How to complete this task: Reproduce, please, only the lines from the first line below to the line containing "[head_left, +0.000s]", inclusive.

[Records contained in a dataset]

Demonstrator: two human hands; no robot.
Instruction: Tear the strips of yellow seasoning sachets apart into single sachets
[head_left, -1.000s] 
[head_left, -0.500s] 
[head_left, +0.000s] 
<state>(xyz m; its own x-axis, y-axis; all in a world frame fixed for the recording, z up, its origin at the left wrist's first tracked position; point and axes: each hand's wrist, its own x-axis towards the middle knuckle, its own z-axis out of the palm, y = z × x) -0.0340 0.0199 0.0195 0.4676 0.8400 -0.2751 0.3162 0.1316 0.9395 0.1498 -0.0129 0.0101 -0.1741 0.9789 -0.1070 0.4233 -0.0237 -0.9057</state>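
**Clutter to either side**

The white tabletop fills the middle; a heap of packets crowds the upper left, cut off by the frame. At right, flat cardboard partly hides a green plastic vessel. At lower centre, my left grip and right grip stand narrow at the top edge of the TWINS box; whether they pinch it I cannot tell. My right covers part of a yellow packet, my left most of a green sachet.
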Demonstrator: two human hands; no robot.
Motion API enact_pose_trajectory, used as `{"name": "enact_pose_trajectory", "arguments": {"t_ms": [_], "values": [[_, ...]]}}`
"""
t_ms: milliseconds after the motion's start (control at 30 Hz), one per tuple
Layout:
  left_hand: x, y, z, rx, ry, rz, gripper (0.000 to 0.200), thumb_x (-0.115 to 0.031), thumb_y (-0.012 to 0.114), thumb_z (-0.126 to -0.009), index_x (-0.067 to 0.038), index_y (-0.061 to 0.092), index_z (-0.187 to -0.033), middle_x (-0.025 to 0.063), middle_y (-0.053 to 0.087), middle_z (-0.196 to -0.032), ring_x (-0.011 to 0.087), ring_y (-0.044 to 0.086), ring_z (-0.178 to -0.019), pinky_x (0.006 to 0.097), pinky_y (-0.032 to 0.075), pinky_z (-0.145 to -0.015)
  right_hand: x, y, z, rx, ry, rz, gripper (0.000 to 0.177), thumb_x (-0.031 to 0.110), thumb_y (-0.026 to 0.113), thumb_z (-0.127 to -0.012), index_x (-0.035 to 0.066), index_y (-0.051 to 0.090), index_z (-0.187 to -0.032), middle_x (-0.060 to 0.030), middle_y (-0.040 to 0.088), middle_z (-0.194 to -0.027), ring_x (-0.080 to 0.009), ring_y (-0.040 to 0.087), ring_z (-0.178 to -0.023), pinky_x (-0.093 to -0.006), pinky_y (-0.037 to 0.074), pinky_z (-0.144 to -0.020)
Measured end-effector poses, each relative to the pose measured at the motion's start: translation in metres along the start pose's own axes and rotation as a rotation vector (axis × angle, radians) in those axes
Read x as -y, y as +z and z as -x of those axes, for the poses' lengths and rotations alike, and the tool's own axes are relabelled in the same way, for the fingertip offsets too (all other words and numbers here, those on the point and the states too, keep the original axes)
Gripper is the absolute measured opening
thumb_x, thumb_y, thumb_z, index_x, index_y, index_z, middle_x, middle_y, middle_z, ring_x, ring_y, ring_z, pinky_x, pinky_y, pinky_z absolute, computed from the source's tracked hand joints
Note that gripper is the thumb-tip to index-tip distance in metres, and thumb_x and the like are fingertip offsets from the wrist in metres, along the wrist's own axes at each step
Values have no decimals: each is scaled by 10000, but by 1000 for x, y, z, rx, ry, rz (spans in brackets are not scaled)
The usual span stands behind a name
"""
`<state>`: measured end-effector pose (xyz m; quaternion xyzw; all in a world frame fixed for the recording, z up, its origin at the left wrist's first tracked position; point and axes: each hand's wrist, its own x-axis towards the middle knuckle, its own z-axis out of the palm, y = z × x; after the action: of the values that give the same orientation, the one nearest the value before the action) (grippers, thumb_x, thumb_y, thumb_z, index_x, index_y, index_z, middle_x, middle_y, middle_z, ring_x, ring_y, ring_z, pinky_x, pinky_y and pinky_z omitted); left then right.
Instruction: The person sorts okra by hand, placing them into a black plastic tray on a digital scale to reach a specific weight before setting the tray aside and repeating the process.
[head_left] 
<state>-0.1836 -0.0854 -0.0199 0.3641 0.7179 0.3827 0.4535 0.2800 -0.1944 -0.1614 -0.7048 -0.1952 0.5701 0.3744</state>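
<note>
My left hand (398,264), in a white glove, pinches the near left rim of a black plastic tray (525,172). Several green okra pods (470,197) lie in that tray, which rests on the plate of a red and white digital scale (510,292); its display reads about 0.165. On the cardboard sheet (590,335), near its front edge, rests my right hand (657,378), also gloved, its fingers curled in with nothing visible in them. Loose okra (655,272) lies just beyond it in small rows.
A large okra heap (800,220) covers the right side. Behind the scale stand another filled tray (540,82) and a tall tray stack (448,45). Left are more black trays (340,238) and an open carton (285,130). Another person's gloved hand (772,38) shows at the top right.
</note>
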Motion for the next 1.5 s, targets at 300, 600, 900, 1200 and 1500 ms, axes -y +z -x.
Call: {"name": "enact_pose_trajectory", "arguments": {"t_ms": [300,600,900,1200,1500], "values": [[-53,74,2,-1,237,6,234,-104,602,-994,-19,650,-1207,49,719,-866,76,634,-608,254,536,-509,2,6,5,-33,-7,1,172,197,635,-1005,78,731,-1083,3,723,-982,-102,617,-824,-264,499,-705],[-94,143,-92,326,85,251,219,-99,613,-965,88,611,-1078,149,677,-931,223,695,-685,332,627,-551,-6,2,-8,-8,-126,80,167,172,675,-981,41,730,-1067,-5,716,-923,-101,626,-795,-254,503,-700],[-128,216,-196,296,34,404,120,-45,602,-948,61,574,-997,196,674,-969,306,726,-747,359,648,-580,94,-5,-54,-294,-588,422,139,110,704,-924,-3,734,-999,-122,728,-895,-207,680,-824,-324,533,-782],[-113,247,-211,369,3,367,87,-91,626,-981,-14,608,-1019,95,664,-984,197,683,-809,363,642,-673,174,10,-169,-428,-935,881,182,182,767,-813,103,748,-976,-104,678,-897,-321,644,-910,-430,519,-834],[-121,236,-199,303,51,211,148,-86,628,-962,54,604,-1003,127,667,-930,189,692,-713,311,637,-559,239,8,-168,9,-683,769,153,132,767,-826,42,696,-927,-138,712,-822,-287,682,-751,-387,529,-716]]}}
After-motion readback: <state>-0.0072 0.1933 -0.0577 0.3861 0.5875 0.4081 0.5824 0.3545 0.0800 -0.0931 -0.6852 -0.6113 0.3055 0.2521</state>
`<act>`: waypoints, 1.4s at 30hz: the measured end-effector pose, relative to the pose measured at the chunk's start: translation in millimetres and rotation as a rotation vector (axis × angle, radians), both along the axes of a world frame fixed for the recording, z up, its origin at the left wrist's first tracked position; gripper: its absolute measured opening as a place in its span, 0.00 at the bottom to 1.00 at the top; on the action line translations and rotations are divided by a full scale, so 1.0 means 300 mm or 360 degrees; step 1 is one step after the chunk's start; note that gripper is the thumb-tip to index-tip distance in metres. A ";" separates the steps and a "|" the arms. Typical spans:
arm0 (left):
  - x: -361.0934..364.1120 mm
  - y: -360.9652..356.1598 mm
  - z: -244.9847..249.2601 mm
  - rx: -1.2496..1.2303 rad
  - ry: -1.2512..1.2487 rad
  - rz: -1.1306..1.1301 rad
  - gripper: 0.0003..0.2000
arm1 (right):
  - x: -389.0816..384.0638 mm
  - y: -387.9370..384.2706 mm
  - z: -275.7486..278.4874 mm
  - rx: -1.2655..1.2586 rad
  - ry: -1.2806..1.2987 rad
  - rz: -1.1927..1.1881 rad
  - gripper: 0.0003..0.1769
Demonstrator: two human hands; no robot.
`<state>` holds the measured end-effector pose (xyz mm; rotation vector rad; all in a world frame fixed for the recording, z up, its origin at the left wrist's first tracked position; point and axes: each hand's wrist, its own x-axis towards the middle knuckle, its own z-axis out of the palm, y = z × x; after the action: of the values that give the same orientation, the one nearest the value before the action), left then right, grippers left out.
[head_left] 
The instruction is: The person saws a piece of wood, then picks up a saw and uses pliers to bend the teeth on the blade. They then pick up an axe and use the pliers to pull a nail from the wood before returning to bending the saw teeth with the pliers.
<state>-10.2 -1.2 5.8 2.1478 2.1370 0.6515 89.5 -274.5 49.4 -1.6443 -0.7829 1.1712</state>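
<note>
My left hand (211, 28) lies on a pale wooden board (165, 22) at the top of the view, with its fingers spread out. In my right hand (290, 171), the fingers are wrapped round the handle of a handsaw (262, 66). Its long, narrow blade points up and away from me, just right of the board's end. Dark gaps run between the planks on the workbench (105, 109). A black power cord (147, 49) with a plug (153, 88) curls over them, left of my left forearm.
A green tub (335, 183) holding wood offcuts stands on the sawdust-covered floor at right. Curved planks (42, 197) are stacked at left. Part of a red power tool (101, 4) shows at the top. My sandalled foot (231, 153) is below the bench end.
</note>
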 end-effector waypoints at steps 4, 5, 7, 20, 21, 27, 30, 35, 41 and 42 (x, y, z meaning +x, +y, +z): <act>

Your solution:
Demonstrator: two human hands; no robot.
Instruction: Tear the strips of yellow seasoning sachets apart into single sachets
[head_left, -1.000s] 
[head_left, -0.500s] 
[head_left, +0.000s] 

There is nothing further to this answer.